Not when you get that "I'll-show-you" mentality when people keep telling a heart and soul player like McDonald that he's too small.

That's also where McDonald's smarts come in. He graduated from Colgate University with a degree in International Relations. But he also had some international acceptance to work on out on the hockey rink. To that end, he was the ECAC Player of the Year and a first-team All-America in 1999-2000, his senior season. He was also a finalist for the Hobey Baker Award as college hockey's Player of the Year. And he put up some mind-numbing statistics at Cincinnati in the American Hockey League before being promoted to the NHL.

"No one ever said it to my face, but I could sense the doubt that a small player like myself could succeed in this game because I'd have to outplay guys much bigger and stronger than myself," McDonald said.

But Andy's dad, Steve, a former policeman in Strathroy and McDonald's coach growing up, enrolled his son in a power skating program that gave Andy confidence that he could overcome just about anything.

"Genetics and my body type at 9 or 10 dictated that in order for me to compete with bigger and stronger kids I needed to emphasize skating ... and speed," McDonald remembered. "The speed gave me a power that a lot of the bigger guys didn't have -- and it helped me realize that I could do a lot of things in this game."

Power skating isn't the only offseason program he was involved in. As a high schooler and during each summer while at Colgate, McDonald and a few of his buddies would gather together in Southern Ontario and Michigan and help goaltenders. Yes, you heard me right. But ...

If you can't beat them ... you learn from them is the way McDonald put it.

"I did it each summer for nine or 10 weeks," Andy said. "It was a good way to get in shape after a long summer and a good way to make a little bit of money.  

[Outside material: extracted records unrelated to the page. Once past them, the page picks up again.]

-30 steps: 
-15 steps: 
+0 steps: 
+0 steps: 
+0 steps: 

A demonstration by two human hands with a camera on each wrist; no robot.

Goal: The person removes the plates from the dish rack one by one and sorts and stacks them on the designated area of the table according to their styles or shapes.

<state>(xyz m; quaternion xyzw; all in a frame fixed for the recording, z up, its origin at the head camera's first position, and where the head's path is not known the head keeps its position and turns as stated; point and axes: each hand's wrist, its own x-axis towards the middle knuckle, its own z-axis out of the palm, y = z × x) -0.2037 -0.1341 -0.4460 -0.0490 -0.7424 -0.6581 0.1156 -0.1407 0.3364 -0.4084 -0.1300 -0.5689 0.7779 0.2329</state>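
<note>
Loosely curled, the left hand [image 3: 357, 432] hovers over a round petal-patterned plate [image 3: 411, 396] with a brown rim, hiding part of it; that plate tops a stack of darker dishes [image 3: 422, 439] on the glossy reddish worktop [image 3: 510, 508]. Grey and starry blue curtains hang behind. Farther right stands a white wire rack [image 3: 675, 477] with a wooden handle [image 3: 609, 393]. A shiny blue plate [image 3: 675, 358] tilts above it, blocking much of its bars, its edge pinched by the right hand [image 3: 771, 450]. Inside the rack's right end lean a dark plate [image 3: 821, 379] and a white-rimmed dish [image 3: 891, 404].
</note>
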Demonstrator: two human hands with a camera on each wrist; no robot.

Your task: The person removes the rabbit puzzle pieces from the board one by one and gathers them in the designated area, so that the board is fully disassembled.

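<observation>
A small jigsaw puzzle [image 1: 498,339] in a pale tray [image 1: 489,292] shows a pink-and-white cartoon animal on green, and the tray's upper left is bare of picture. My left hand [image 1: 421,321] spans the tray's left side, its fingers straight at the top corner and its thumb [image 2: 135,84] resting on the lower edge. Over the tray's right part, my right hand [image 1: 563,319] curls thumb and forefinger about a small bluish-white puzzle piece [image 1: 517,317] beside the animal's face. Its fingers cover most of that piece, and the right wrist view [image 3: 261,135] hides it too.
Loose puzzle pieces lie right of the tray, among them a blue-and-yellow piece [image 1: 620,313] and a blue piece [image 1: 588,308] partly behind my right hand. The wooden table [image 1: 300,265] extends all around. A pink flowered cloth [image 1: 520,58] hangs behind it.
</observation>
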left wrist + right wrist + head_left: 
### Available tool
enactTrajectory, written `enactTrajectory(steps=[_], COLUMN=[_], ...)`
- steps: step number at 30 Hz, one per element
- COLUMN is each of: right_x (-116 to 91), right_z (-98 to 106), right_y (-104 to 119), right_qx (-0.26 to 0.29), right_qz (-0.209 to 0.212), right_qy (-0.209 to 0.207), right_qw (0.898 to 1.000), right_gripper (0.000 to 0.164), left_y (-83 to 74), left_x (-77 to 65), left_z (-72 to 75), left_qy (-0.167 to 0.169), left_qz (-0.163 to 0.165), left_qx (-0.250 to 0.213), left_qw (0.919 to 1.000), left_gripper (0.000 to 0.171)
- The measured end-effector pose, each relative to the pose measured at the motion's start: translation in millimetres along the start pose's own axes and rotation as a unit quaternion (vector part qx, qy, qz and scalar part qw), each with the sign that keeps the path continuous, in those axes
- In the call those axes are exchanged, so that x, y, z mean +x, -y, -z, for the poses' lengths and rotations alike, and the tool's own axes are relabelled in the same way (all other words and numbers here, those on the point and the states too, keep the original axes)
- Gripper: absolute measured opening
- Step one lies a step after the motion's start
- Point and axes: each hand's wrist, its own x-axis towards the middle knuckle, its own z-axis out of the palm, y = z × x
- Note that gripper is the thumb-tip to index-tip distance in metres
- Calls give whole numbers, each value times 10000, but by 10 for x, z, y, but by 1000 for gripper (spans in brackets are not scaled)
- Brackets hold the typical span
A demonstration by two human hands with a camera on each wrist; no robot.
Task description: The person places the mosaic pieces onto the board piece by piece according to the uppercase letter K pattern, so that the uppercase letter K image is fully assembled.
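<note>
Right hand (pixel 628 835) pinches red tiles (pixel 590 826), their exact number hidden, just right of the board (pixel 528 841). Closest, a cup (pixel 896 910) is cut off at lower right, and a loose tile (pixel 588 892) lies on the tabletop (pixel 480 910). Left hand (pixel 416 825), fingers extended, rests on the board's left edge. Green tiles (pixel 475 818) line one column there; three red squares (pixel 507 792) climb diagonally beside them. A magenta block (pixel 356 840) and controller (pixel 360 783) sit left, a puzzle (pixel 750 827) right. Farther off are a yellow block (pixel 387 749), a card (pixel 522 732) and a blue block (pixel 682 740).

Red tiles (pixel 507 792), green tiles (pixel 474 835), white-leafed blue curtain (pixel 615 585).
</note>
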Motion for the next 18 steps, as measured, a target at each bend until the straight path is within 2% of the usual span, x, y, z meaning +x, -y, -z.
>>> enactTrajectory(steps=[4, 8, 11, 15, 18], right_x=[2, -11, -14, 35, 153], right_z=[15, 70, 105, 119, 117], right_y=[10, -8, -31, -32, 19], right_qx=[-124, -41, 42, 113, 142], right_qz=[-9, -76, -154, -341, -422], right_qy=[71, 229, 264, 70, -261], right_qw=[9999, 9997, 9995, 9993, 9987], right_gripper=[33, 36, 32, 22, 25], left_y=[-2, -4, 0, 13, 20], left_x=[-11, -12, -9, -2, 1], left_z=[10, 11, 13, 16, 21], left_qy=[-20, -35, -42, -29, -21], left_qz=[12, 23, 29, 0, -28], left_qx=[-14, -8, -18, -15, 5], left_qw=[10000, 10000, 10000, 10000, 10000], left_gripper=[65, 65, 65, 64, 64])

"I learned a lot. I mean, it's surprising when you go to work with the goalies everyday, you're learning what their learning. How they stop the puck ... but ...

"You're learning the other aspect of it. How to score on them. I learned a lot of things and helped me on the offensive side."

Like robbing Peter to pay Paul ...

"It was a good way to stay on the ice and work on your shot -- learn how to shoot better," he said. "You work several hours a day working on your shot. At practice, in a team setting, you do a lot of team stuff. Here, you work on your shot."
There's something to learning about the cold, hard facts like Andy McDonald did so well. But ...

Putting the speed, the heart and the intelligence into motion is more the resiliency and relentless drive that leads to the heart of a champion.